Более двух недель Рославлев был на краю могилы; несколько раз он приходил в себя и видел, как сквозь сон, то приятеля своего Шамбюра, то какого-то незнакомого человека, который перевязывал ему голову. Раза два ему казалось, что подле его постели сидит Дольчини; но все это представлялось ему в таком смешанном и неясном виде, что когда воспаление в мозгу, от которого он едва не умер, совершенно миновалось, то все прошедшее представилось ему каким-то длинным и беспорядочным сном. В ту самую минуту, как Рославлев старался припомнить, когда он лег спать, и изъяснить себе, отчего он спал так долго; вошел в комнату Шамбюр.

— Ах! как я рад, что вас вижу! — сказал Рославлев. — Растолкуйте мне, что со мной делается? Мне кажется, я спал несколько суток сряду.

— Так вы наконец проснулись? — перервал Шамбюр, садясь подле постели Рославлева. — Слава богу! Поглядите-ка на меня. Ну вот и глаза ваши совсем не те, и цвет лица гораздо лучше.

— Но отчего я так долго спал?

— Да, чуть было вы не заснули таким крепким сном, что не проснулись бы и тогда, если б мы взорвали на воздух весь Данциг. Вспомните хорошенько — недели две тому назад…

— Две недели… постойте!..

— То есть на другой день, как вас выпустили из тюрьмы…

— Из тюрьмы… помню! точно; я был в тюрьме…

— Вы пошли прогуляться по городу — это было поутру; а около обеда вас нашли недалеко от Театральной площади, с проломленной головой и без памяти. Кажется, за это вы должны благодарить ваших соотечественников: они в этот день засыпали нас ядрами. И за что они рассердились на кровли бедных домов? Поверите ль, около театра не осталось почти ни одного чердака, который не был бы совсем исковеркан.

— Подле театра! — повторил Рославлев. — Постойте!.. Боже мой!.. мне помнится… так точно, против самого театра, красный дом…

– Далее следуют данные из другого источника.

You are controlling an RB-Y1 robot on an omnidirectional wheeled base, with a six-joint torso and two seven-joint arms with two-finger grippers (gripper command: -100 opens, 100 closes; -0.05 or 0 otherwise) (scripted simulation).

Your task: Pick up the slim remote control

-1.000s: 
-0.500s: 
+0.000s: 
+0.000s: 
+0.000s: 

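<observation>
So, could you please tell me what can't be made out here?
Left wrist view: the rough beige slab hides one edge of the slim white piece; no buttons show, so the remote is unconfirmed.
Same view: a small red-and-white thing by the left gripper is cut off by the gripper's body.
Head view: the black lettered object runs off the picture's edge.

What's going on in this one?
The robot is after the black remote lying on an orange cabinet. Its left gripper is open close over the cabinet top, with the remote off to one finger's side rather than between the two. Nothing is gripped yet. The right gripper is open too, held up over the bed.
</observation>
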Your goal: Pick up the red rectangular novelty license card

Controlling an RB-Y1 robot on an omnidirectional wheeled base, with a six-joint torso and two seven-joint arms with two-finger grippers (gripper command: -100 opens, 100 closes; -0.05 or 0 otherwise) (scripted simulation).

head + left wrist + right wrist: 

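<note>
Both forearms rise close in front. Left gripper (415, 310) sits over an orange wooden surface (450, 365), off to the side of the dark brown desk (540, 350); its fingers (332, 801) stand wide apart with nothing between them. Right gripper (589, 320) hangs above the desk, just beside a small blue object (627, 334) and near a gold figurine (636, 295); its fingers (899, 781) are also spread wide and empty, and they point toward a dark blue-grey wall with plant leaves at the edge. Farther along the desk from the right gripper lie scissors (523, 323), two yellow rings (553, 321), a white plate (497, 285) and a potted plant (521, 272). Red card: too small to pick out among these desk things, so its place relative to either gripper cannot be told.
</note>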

— Красный дом? выше всех других?

— Да, да!

— Третьего дня, — продолжал спокойно Шамбюр, — досталось и ему от русских: на него упала бомба; впрочем, бед немного наделала — я сам ходил смотреть. Во всем доме никто не ранен, и только убило одну больную женщину, которая и без того должна была скоро умереть.

— Больную женщину!..

— Да, мне сказывали, что она называла себя вдовою какого-то французского полковника; да это неправда… но что с вами делается?

— Несчастная Полина! — вскричал Рославлев.

— Так вы были с ней знакомы? Ах! как досадно, что я не знал этого! Впрочем, много грустить нечего; я уж вам сказал, что она и без этого была при смерти; минутой прежде, минутой после…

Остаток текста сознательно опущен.